The team swept the twin bill, but sources said resentment continued, to the point that Red Sox brass gave all of the players $300 headphones and invited them to a night on owner John Henry's yacht.

The gesture didn't stop the team from unraveling, however. Sources told the paper that Francona's closed-door team meeting Sept. 7 didn't change the deteriorating attitude.

Francona denied, though, that the fact he hadn't gotten a contract extension, that he had marital woes or even that he was distracted by worry over his son Nick and son-in-law, Michael Rice, serving in Afghanistan had an effect on the team.

"You never heard any of these complaints when we were going 80-41 because there was nothing there," Francona said, according to the newspaper. "But we absolutely stunk in the last month, so now we have to deal with a lot of this stuff because expectations were so high."

The Globe cited sources as saying that past Red Sox leaders Jason Varitek, David Ortiz and Kevin Youkilis were not as active as they had been in the past about exerting leadership.

"I don't know why people want to blame (Francona) for all of this," Ortiz said Wednesday during an interview with ESPN's Colleen Dominguez. "He can tell us what to do. But he is not the one who has to go out there and perform."

As for the reports of drinking in the clubhouse, Ortiz said it was nothing new.

"We had that when we won the World Series in 2004," he said. "We had that when we won the World Series in 2007. Beer in the clubhouse, it's always been there. Video games, that's always been there; guys eating fried chicken, that's always been there."

The pitchers in the story would not comment to the Globe on the allegations. All remain under contract to the Red Sox, while Francona is gone and general manager Theo Epstein is reportedly on the verge of leaving for the Chicago Cubs.

Only Pedroia escaped completely unscathed in the article, and he wasn't going to point any fingers.

"I just know that playing in Boston, you're required to play your tail off every day to try to win ballgames for this city," Pedroia said, according to the newspaper. "That's what hurt so much as a player, that we not only let each other down in the clubhouse but we let the city down."

Pedroia told WEEI, though, that neither distractions, motivation nor leadership were a problem with the team.

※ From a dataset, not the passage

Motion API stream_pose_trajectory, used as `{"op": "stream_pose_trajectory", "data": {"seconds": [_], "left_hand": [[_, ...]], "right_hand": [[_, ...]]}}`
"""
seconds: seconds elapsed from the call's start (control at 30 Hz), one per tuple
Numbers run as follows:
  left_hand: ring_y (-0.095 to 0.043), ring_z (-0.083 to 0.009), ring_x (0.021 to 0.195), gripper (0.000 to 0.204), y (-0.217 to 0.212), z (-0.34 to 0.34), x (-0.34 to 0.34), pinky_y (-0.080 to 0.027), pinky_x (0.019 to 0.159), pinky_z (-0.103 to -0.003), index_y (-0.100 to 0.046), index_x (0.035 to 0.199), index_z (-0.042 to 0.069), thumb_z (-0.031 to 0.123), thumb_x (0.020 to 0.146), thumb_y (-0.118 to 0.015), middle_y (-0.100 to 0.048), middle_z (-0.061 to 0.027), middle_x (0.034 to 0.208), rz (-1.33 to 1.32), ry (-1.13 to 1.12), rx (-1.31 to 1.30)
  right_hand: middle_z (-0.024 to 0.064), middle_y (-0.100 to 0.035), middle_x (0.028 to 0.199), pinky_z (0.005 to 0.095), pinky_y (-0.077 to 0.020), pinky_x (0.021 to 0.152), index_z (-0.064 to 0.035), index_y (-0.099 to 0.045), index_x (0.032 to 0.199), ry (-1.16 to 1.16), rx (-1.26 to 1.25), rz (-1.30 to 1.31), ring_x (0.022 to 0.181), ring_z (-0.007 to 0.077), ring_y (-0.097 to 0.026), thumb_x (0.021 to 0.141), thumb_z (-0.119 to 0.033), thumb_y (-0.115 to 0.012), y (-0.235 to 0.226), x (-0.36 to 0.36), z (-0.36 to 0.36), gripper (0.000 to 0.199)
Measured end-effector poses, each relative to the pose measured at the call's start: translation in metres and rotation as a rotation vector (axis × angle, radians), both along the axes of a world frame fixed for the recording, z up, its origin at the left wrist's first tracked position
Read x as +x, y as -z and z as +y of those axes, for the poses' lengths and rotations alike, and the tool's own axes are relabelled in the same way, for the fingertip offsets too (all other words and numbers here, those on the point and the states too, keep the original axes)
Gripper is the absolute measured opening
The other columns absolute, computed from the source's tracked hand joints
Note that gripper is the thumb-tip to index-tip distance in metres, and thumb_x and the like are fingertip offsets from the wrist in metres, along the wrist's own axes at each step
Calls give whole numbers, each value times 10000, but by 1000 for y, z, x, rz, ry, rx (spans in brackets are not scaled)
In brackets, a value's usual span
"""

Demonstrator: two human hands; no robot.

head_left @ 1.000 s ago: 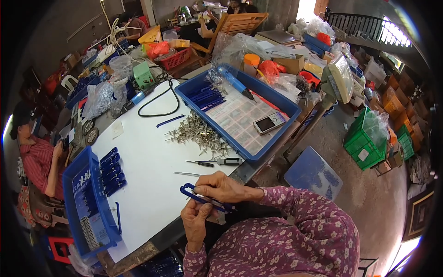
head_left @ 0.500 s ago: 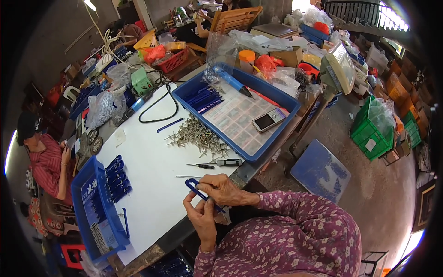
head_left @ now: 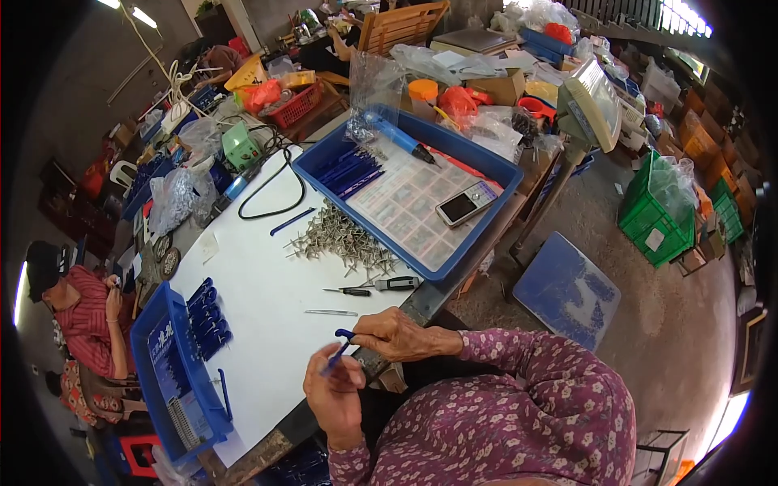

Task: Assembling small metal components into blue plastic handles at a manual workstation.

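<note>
My right hand pinches a slim blue plastic piece with a hooked end between thumb and fingers, above the table's near edge. My left hand is raised at the piece's lower end; its fingers are smeared by motion, so whether they grip it is unclear. On the white table sheet beyond, a thin metal rod lies near a grey-handled screwdriver and a black-handled one. Past these is a heap of small metal parts, with a single blue piece beside it.
A blue tray behind the heap holds blue pieces, an electric screwdriver and a phone. Left, another blue tray stands beside a row of blue pieces. A person in a striped shirt sits at far left.
The blue piece has turned, showing its hooked end instead of its long open loop. My left hand has shifted left and its fingers blur; my right hand keeps its pinch.
</note>
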State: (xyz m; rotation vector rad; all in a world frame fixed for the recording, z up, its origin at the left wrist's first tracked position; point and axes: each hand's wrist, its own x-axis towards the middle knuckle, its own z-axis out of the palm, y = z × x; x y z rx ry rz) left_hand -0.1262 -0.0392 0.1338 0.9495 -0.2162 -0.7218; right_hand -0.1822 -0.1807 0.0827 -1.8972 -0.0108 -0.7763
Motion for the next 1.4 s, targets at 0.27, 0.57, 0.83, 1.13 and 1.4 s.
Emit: {"op": "stream_pose_trajectory", "data": {"seconds": [0.27,0.57,0.83,1.13,1.4], "left_hand": [[-459,-84,434,200,2,6,23,-301,382,-176,-541,918,-17,175,873,-507,-547,-64,595,-272,-17,183],[-390,-24,433,182,3,5,31,-234,380,-161,-552,765,19,178,852,-541,-470,19,547,-270,-95,278],[-464,-73,525,216,69,21,29,-351,440,-194,-516,954,38,236,878,-477,-534,-5,746,304,398,39],[-459,-78,808,281,34,4,16,-383,734,-208,-487,1073,-24,200,919,-416,-519,-21,890,-371,81,239],[-606,-175,786,247,43,-12,18,-501,721,-270,-457,1041,-77,134,922,-414,-589,-138,895,-53,151,-30]], "right_hand": [[145,-444,542,352,-346,459,14,-505,677,-169,-82,34,464,282,-445,795,-134,-574,-12,-10,1,201],[110,-505,587,325,-372,478,27,-556,766,-326,4,64,490,207,-473,830,-131,-546,-26,-11,2,171],[106,-568,664,290,-433,502,32,-553,803,-313,-63,-150,570,214,-581,822,-68,-545,-50,-7,8,102],[95,-544,680,281,-429,572,17,-572,836,-181,160,150,621,178,-555,819,-99,-550,-61,5,-1,119],[-23,-507,638,173,-364,486,22,-604,832,36,461,259,568,26,-439,848,-132,-562,-29,30,2,160]]}}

"We had the best record in baseball up until September and then we ran out of gas," Pedroia said. "We didn't play well in the end. That doesn't have anything to do with Tito or Theo or any players or what went on in the clubhouse. The leadership was there. We had guys that cared. We just didn't play well in the end. That's it.

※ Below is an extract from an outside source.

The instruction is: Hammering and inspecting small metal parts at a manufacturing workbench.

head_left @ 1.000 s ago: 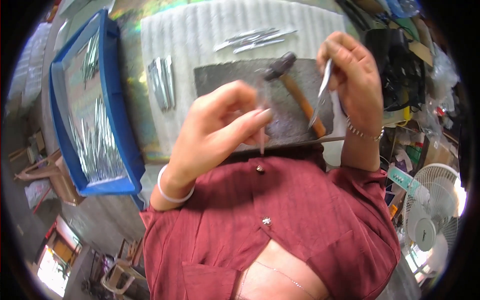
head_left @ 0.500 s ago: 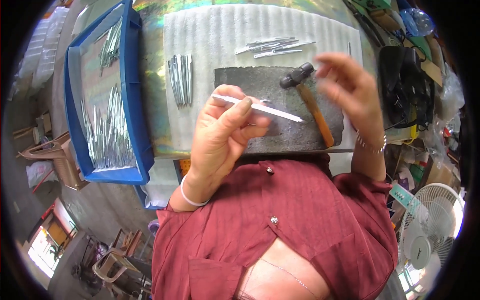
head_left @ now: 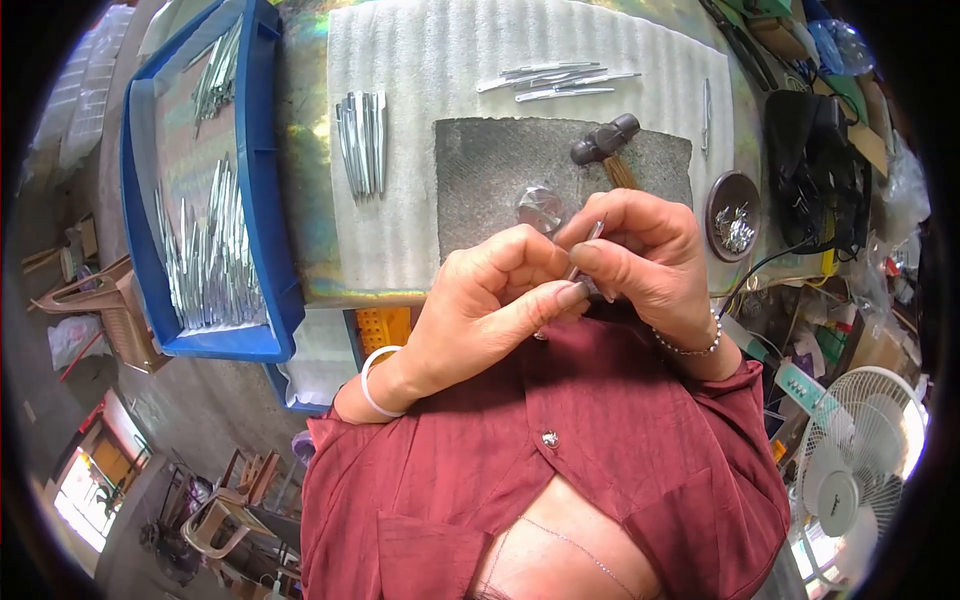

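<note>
A slender metal piece point(head_left: 597, 229) is held just above the table's near edge, in front of my chest. My left hand point(head_left: 490, 295) pinches its near end between thumb and fingers. Meeting it from the other side, my right hand point(head_left: 650, 250) closes its thumb and fingertips around the same piece. The fingers hide most of it. Just beyond my hands is a small round clear object point(head_left: 540, 207) on the dark grey slab point(head_left: 480, 160). A hammer point(head_left: 603, 142) lies on that slab, its wooden handle partly covered by my right hand.
White foam sheeting point(head_left: 420, 60) covers the table. Slim metal pieces lie in a row point(head_left: 362, 145) at left and in a pile point(head_left: 560, 80) at the back. A blue tray point(head_left: 262, 180) holds many more. At right are a dish point(head_left: 718, 225) of small metal parts and a fan point(head_left: 850, 470).
My right hand has come in from above the hammer to meet the left. The metal piece, earlier held crosswise in my left hand, now points away from me between both hands.
</note>
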Demonstrator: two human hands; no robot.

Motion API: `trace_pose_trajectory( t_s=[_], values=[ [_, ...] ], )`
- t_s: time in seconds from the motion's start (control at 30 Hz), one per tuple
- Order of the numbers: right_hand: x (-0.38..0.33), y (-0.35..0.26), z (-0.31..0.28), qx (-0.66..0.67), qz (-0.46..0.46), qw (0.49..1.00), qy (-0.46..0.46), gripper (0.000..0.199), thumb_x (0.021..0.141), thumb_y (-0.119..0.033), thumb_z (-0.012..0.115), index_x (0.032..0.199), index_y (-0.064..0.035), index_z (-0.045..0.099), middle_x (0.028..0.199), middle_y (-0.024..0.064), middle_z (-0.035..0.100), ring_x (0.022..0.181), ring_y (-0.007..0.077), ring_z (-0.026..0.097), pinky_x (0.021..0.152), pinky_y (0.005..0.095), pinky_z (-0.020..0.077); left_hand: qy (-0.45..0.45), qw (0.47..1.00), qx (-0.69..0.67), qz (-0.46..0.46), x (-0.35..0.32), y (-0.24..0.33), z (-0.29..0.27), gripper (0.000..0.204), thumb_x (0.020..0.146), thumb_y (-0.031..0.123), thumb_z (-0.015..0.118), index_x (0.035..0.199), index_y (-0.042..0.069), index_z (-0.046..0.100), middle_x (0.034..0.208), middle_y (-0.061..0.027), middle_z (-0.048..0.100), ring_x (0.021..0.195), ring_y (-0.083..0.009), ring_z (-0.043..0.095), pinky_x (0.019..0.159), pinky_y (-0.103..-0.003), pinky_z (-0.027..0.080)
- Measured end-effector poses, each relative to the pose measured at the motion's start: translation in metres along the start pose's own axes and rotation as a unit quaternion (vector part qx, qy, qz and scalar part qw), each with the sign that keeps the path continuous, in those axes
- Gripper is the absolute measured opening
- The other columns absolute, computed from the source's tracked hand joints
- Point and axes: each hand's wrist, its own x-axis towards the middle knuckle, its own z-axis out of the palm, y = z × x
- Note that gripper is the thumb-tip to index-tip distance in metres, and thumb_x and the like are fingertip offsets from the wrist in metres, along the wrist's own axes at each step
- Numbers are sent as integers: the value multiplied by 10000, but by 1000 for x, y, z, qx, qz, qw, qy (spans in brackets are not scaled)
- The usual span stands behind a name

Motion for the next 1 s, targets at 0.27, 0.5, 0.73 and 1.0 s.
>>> trace_pose_trajectory(
  t_s=[0.27,0.5,0.73,1.0],
  values=[
    [9,-3,2,22,60,998,-5,74,856,-46,629,896,11,604,734,15,618,634,36,557,528,160,426,-51,995,-80,-26,0,-3,-8,121,919,43,523,1026,-2,493,874,-133,643,797,-173,643,687,-266,514],
    [19,-5,8,55,90,994,4,59,862,-45,622,869,7,595,734,20,608,661,55,561,563,194,451,-45,989,-131,-50,4,2,-9,160,931,122,535,1029,4,491,866,-80,642,754,-113,622,642,-224,494],
    [28,-5,9,50,105,993,5,67,863,-57,625,864,3,596,739,16,608,669,49,555,569,192,443,-53,984,-154,-74,7,6,-16,191,930,138,536,1056,3,486,871,-89,641,788,-150,639,668,-256,529],
    [30,-5,13,20,101,995,3,102,877,-92,617,906,3,596,756,6,603,670,38,540,571,183,432,-40,990,-133,-28,7,4,-20,125,903,88,578,940,18,481,766,-53,616,679,-86,602,558,-209,471]
  ],
)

"You guys in the media point fingers and say 'some guys were out of shape, some guys were drinking in the clubhouse ...' But that's not the case. We didn't play well. That's the bottom line. It's not Tito's fault. It's not anybody's fault. We didn't play well. It's our whole team's fault. We didn't win games when we needed to. That's why we didn't make the playoffs and that's why our season ended."